┌────────

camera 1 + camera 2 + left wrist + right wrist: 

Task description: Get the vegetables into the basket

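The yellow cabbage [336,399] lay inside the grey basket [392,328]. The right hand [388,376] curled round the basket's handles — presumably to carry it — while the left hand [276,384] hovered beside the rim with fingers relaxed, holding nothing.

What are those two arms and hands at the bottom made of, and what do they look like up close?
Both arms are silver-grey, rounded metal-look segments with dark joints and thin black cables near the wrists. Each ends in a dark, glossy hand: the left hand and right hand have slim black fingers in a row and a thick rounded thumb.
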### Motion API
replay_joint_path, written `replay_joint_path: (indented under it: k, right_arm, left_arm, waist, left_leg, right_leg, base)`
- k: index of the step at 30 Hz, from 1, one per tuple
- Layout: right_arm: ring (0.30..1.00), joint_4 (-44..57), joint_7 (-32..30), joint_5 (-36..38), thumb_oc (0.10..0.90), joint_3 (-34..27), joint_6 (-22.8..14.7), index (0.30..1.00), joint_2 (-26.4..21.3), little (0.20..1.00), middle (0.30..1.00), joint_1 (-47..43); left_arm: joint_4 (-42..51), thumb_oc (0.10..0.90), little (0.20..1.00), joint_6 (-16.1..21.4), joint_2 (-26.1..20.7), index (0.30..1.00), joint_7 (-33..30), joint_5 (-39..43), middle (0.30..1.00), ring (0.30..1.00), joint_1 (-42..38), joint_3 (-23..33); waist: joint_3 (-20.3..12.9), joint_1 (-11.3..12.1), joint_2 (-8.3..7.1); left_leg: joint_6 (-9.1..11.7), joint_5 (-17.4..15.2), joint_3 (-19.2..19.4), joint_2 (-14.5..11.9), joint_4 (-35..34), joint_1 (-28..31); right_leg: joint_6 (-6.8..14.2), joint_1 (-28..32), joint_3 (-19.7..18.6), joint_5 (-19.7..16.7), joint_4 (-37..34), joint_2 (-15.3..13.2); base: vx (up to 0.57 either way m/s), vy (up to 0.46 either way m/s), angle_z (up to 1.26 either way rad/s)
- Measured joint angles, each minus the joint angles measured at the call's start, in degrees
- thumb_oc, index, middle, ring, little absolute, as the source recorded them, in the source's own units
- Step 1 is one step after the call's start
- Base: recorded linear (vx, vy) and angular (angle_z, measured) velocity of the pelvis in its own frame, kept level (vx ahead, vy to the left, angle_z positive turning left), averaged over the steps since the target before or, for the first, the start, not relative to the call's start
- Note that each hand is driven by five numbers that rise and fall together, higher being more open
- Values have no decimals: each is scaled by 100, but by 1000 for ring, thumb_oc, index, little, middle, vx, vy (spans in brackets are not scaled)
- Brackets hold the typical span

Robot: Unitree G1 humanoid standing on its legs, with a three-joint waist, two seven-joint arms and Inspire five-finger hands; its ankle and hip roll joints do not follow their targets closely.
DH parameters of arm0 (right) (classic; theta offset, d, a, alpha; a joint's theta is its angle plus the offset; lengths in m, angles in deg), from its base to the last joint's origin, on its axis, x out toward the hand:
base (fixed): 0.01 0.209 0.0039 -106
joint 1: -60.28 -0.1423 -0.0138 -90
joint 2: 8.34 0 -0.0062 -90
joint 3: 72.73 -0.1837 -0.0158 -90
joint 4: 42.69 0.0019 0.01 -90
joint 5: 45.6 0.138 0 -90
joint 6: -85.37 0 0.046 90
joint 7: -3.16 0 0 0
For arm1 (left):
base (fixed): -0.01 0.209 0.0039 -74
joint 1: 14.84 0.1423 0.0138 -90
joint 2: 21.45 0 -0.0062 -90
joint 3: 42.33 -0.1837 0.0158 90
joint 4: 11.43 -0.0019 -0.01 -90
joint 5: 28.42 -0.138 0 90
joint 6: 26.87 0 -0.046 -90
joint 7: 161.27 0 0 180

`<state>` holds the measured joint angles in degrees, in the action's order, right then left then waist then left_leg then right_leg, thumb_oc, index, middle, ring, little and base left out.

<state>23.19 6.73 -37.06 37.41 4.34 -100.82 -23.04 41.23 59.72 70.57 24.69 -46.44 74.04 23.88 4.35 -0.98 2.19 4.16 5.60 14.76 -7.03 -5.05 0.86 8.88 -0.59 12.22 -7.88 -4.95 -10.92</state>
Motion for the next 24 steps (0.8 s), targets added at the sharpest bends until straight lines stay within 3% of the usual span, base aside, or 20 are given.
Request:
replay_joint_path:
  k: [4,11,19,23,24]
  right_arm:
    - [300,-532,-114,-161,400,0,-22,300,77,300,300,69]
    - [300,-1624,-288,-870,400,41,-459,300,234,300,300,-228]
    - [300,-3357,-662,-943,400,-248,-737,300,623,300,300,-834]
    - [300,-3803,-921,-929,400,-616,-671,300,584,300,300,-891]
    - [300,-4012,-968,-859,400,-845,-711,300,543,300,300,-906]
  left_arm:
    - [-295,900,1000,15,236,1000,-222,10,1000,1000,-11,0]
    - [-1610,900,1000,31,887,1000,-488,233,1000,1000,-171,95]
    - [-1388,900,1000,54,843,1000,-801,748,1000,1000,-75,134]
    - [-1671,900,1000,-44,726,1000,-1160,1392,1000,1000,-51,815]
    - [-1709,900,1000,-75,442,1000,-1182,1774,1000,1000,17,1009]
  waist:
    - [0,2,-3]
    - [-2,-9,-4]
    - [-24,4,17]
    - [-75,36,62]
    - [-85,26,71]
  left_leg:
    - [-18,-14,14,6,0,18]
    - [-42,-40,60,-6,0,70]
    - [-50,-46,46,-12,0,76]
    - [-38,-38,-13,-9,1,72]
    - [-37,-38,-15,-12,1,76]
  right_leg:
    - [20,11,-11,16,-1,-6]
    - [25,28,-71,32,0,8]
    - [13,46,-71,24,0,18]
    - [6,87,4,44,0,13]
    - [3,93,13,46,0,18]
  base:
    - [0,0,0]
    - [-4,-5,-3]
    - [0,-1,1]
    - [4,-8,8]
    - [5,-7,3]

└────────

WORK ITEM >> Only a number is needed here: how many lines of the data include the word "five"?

OUTPUT OF THE EXERCISE >> 2